# ASSIGNMENT
Within the listing below, please show every line carrying the string "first".

# PROVIDED DATA
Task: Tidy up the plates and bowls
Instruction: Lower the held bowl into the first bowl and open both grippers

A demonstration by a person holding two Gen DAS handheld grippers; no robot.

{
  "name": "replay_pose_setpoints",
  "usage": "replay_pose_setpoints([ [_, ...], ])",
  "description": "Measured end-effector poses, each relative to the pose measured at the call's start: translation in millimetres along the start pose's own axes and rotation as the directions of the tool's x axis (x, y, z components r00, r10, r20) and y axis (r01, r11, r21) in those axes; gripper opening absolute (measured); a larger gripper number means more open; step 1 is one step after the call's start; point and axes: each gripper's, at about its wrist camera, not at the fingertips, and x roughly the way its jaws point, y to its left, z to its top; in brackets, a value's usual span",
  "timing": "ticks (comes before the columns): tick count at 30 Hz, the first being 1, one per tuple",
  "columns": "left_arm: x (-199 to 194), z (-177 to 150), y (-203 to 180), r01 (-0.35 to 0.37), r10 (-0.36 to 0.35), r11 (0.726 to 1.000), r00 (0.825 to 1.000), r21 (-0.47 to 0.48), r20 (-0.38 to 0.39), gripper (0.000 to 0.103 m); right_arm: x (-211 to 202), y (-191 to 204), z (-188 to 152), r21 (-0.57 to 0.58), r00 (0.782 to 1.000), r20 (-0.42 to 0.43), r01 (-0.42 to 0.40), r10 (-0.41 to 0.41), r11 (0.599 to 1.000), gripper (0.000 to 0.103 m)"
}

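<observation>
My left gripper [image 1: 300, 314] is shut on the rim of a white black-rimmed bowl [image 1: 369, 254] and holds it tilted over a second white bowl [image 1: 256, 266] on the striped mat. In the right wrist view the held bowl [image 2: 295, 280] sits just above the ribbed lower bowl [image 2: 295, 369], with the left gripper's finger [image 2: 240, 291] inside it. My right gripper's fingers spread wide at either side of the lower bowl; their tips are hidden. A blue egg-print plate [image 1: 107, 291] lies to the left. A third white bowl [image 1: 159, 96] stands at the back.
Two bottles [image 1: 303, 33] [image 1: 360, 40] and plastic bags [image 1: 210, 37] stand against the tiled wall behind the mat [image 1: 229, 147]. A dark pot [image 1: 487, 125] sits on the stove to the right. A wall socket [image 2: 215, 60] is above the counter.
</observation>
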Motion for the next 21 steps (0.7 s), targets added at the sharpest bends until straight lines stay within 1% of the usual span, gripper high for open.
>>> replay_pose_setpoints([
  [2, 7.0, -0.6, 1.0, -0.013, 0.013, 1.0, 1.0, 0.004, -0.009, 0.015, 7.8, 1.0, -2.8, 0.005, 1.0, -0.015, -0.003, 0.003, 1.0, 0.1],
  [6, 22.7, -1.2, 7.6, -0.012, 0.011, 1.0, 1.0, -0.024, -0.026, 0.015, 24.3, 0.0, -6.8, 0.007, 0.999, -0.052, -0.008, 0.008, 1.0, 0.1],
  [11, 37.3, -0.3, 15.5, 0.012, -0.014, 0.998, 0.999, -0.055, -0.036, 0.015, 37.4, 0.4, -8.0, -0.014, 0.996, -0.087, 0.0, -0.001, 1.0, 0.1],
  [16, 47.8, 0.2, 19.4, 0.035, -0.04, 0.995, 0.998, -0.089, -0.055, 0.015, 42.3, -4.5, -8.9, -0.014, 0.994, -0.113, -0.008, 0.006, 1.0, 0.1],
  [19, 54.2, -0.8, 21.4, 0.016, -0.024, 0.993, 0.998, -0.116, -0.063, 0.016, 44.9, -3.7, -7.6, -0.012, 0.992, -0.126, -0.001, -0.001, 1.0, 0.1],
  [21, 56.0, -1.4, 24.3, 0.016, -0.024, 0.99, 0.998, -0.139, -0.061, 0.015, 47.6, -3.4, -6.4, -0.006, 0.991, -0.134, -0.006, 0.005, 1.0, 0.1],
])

# RESULT OF THIS EXERCISE
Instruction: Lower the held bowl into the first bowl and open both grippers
  "timing": "ticks (comes before the columns): tick count at 30 Hz, the first being 1, one per tuple",

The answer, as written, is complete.